Motion In A Plane Class 11 Notes Physics Chapter 4 - CBSE
Chapter : 4
What Are Motion In A Plane ?
Scalars
The physical quantities which have only magnitude and no direction are called scalars e.g. length, time, mass, speed, work etc.
Vectors
The physical quantities which have both magnitude and direction are called vectors e.g., displacement, velocity, acceleration, force etc.
Zero Vector
A vector having zero magnitude and an arbitrary direction is called a zero or null vector.
Modulus Of A Vector
The magnitude or length of a vector is called its modulus.
$$\text{Modulus of vector}|\vec{\text{A}}| = \vec{\text{A}}= \text{A}$$
Unit Vector
A unit vector is a vector of unit magnitude drawn in the direction of a given vector.
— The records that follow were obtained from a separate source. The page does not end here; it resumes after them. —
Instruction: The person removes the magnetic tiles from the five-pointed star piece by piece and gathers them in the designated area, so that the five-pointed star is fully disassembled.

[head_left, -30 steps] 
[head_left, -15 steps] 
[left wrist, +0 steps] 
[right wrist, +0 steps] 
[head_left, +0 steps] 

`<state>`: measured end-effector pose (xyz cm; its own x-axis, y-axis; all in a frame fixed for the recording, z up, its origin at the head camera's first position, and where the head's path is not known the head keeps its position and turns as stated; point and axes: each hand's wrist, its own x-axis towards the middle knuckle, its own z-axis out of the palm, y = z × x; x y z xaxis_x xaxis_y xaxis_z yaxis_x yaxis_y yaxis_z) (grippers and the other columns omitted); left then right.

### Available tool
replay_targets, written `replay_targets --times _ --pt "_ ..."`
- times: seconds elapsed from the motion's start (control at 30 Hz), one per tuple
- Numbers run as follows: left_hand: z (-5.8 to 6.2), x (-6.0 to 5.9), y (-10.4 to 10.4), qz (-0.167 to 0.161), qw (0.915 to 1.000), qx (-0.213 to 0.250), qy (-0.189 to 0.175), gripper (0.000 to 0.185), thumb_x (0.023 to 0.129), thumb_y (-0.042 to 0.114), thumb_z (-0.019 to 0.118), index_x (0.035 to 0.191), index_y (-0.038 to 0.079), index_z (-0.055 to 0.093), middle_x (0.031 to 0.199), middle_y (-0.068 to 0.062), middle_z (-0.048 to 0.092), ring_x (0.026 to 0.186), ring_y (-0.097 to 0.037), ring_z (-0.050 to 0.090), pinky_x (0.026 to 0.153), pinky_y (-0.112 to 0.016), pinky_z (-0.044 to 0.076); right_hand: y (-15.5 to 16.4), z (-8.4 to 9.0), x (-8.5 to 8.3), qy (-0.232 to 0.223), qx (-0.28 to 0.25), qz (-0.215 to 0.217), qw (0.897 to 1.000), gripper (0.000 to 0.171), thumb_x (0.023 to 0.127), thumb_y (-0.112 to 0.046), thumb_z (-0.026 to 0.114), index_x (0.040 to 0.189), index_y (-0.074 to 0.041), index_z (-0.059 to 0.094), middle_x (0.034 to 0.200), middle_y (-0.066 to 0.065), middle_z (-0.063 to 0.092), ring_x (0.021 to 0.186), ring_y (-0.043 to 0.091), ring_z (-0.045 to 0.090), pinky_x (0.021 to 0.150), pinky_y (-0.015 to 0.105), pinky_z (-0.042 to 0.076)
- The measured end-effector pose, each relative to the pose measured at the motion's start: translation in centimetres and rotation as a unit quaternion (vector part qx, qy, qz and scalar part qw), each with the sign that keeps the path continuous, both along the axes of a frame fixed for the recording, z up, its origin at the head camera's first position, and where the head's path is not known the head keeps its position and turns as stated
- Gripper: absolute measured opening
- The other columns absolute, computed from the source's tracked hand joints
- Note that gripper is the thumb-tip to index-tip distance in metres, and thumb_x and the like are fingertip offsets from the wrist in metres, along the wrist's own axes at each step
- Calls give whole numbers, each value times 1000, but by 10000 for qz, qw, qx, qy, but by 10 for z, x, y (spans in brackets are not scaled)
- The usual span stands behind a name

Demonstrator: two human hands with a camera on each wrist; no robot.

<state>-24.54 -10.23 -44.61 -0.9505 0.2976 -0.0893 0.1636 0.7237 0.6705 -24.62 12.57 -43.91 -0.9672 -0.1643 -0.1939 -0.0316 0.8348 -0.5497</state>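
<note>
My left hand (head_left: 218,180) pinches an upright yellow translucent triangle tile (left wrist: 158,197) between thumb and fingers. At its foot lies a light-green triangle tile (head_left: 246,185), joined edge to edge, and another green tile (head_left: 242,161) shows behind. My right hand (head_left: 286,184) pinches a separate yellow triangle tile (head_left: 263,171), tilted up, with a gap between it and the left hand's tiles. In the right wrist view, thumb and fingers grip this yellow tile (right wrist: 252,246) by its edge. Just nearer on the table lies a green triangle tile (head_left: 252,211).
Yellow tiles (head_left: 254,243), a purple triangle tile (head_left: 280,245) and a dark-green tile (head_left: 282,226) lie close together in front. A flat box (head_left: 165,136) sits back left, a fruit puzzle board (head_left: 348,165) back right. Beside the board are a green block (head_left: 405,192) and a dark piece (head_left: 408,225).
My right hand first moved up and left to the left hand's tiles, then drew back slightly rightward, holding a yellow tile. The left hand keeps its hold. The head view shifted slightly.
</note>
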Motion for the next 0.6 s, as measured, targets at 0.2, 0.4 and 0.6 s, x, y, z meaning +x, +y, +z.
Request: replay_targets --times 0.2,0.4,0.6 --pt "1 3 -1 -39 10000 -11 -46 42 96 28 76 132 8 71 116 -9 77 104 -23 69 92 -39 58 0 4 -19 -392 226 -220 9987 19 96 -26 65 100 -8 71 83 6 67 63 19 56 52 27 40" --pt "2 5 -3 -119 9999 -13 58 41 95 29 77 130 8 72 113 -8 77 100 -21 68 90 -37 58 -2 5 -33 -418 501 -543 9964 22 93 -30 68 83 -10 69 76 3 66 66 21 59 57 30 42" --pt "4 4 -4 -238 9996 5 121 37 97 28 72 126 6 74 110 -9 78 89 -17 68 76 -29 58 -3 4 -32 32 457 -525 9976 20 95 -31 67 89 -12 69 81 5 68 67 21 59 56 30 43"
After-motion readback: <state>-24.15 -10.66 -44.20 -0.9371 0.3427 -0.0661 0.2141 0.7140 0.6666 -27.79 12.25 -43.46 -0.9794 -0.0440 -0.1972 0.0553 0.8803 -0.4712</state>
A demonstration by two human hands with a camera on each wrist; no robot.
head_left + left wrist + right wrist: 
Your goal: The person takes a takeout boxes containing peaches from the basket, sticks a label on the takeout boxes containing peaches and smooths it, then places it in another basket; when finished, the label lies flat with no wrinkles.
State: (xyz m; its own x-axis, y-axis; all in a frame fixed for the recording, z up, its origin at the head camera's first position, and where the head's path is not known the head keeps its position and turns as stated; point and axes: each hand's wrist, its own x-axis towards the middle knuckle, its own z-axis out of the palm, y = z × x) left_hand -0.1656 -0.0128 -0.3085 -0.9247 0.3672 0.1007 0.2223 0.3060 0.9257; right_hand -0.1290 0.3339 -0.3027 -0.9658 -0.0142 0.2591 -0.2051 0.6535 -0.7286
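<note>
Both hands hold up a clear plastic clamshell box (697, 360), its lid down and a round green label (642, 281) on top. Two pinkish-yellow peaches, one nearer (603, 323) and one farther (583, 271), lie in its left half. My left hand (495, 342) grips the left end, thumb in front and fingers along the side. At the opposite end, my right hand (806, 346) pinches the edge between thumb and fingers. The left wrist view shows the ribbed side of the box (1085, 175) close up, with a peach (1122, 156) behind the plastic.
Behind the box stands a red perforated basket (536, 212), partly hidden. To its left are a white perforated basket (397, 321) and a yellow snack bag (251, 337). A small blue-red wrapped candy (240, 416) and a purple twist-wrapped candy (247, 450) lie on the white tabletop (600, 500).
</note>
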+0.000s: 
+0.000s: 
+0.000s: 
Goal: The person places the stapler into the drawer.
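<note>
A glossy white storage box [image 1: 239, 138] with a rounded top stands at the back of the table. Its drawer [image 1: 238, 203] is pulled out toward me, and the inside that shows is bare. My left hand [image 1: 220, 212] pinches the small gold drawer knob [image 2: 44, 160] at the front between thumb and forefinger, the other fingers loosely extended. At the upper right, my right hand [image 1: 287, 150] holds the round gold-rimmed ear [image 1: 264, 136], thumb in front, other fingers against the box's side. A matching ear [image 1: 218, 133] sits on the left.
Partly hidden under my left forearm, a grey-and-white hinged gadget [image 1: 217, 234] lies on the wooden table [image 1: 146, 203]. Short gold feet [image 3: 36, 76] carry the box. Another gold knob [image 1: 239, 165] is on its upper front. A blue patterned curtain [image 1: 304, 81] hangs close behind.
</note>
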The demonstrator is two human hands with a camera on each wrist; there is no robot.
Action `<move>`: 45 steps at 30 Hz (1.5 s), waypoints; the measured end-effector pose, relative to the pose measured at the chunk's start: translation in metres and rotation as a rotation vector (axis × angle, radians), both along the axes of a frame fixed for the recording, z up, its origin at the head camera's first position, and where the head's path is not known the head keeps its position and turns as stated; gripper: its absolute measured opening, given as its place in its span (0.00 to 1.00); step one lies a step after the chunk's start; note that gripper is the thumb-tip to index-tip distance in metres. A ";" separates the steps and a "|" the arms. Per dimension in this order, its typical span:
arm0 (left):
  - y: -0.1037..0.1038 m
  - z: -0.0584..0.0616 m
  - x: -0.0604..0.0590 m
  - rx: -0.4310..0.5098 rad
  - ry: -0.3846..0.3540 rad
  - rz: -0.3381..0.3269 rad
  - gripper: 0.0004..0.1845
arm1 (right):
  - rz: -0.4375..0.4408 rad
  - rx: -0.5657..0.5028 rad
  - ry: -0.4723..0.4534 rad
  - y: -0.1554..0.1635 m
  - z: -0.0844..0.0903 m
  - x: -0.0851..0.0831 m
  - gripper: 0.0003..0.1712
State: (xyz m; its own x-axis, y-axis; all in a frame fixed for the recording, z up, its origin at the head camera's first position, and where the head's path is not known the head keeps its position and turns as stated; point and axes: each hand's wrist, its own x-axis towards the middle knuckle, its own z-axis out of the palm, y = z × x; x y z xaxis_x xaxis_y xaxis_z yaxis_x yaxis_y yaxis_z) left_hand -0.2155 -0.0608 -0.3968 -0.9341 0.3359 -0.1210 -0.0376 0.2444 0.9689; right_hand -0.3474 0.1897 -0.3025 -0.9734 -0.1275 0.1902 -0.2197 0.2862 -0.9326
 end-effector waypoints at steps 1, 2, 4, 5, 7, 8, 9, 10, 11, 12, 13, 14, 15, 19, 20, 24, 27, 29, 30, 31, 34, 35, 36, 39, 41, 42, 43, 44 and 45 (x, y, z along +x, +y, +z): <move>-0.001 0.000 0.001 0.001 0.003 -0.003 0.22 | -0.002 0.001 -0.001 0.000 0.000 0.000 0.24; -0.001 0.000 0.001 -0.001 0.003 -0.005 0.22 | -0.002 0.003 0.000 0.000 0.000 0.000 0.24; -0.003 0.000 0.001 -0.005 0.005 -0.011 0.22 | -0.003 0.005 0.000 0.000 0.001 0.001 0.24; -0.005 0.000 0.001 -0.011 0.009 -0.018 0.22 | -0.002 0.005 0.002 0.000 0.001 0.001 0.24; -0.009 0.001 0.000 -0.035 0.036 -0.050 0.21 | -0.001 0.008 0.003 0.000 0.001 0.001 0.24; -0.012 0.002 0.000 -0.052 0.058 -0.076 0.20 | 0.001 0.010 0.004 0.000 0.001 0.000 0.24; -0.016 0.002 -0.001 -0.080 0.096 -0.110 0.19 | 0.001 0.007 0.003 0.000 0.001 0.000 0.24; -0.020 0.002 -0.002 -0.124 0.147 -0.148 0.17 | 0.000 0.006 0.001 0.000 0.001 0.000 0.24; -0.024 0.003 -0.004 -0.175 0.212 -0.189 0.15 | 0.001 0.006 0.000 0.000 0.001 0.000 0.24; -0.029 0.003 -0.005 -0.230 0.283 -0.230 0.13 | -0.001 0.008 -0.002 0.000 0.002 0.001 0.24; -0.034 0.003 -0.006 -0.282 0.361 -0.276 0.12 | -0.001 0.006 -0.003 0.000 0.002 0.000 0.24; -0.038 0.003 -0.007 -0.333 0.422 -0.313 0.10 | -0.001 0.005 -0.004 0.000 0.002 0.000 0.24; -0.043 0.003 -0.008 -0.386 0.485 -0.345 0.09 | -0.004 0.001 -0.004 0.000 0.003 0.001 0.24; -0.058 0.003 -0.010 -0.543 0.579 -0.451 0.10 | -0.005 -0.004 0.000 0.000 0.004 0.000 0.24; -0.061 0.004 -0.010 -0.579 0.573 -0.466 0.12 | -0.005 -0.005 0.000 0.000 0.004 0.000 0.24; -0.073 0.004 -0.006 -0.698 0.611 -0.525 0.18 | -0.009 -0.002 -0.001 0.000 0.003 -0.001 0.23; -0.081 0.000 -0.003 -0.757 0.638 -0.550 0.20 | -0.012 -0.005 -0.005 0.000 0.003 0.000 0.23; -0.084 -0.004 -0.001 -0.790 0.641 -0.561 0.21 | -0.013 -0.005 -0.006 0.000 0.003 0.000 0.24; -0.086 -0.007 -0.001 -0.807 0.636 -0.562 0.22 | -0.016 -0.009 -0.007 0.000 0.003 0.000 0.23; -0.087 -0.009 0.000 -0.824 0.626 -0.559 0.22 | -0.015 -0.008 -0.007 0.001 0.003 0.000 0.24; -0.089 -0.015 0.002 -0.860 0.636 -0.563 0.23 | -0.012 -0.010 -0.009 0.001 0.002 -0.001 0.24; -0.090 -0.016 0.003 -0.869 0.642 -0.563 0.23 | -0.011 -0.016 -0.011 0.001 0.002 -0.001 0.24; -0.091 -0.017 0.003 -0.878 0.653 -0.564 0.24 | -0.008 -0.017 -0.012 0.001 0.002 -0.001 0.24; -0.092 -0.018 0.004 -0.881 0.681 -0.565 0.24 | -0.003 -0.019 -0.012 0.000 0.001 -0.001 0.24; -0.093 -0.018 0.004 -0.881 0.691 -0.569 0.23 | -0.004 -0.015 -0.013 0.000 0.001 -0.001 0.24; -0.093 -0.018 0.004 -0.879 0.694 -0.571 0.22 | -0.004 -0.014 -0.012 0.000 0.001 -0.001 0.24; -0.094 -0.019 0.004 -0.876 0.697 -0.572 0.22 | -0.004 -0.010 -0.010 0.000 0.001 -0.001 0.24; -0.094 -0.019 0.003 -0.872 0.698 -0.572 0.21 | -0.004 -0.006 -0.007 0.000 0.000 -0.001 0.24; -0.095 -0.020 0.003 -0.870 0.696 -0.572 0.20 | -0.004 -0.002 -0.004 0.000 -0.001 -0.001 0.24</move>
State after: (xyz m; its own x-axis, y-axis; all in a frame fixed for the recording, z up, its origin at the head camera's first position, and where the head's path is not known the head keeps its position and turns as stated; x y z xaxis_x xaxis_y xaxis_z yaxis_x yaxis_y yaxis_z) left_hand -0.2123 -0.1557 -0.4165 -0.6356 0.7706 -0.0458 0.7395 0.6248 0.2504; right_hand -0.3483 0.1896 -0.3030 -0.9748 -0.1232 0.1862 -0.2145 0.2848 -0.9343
$$\hat{\text{A}} =\frac{\vec{\text{A}}}{|\vec{\text{A}}|}$$
Composition Of Vectors
The resultant of two or more vectors is that single vector which produces the same effect as the individual vectors together would produced. The process of adding two ore more vectors is called the composition of vectors.
Triangle Law Of Vector Addition
It states that if two vectors can be represented both in magnitude and direction by the two sides of a triangle taken in the same order, then their resultant is represented completely both in magnitude and direction by the third side of the triangle taken in the opposite order.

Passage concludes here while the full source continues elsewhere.